She is doing fabulously well, just got more SQ fluids, but did drink on her own and took another 60 cc oral dose of warm water and an ounce of nutridrench.

She'll get 2cc of Thiamine again before bed.


----------



## Briza (Aug 11, 2009)

Maybe as a follow up you can get a fecal done. 
The stress of this will have suppressed her immune function allowing any resident parasites to take advantage.
B~


----------



## beccachow (Nov 8, 2008)

Yeah, Thiamine can't ever hurt. I hope she continues to improve.


----------



## Caprice Acres (Mar 6, 2005)

I lost a wether to either polio or listeriosis back when I just had two for pets, didn't know how to diagnose/treat at home, and thought that vets knew what was best... My vet of COURSE didn't know what was wrong with it and diagnosed pneumonia... Of course, to him, EVERYTHING (including diarrhea!) is pneumonia.

Glad to hear you have a good vet and that your goat is doing better - hope to hear about a full recovery!


----------



## fishhead (Jul 19, 2006)

I lost my little wether to listeriosis because I stopped the antibiotics too soon.
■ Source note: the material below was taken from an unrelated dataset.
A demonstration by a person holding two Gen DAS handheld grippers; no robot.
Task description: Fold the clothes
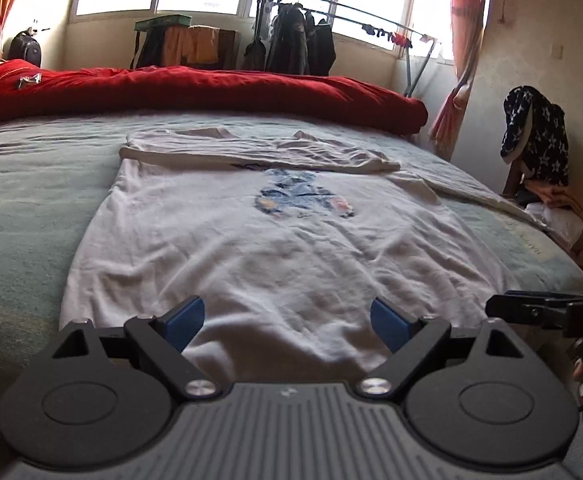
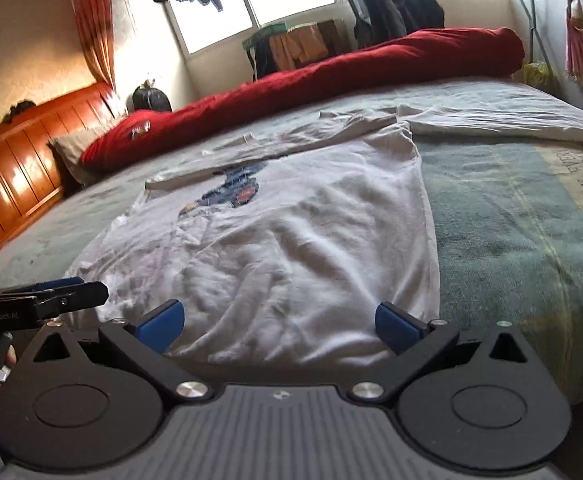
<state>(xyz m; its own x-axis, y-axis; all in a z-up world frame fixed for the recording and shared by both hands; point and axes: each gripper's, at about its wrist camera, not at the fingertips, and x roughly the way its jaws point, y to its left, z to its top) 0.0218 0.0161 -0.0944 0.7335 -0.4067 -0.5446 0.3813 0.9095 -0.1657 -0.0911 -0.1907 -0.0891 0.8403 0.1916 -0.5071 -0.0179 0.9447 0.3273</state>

He was doing great on day 4 and did a 180 on day 5. Couldn't swallow and his head was rotated to the left.


----------



## garyh141 (Mar 7, 2008)

Our doe we lost had listeriosis but also had preg toxemia, ketosis and pneumonia. She was paralyzed on her right side of her head (ears, jaw, "throat" so drenching was basically drooling out or drowning her, eyelid did not close). Onset of symptoms was about 2 hours (from feed time to first sign of drooling). She actually died during surgery for c-section, but was due to all the complications. They thought the babies were dead and was poisoning her system. She ended up dieing and 3 spoiled brats are living in our house (can you imagine!!!) being bottle fed. But they're cute brats!
Vet said listeriosis (in Missouri) is appearing frequently this year due to all the rain. If I understood him correctly, listeria is not contagious but could be contracted through the same source (ie hay, browse area or whatever). He said it was not something we could have prevented, it just is...that we did everything right with our early detection, jumped on the treatment process but she just had too many things going against her I guess.

Glad she is better. Whether goat polio or listeria, be aggressive in your treatments and as fishhead said, don't stop too soon.
Sandra


----------



## jill.costello (Aug 18, 2004)

Just checking in; she's still improving. Opened the door from the kitchen to the attached garage where she is staying, and was greeted with an up-goat; in her hay. :clap:

I gave her 1.5cc Thiamine, and offered her a bucket of warm water which she drank greedily; about 20oz. Also gave her the 60cc oral syringe with the warm water/nutridrench mix and BIG HUGS 

*She will get another 4.5cc dose of the LA 200 this evening, unless someone wants to advise me otherwise... the vet gave me two doses, and said to give them 48 hours apart, under the skin. So her first dose was at 2:00pm yesterday (Sunday the 3rd). Per the vet, she shouldn't get her next dose until 2:00pm TUESDAY, but I keep reading here and there on goat sites that even the LA 200 ("long acting") needs to be given closer together than THAT....(remember, this is going under the skin, not in the muscle..)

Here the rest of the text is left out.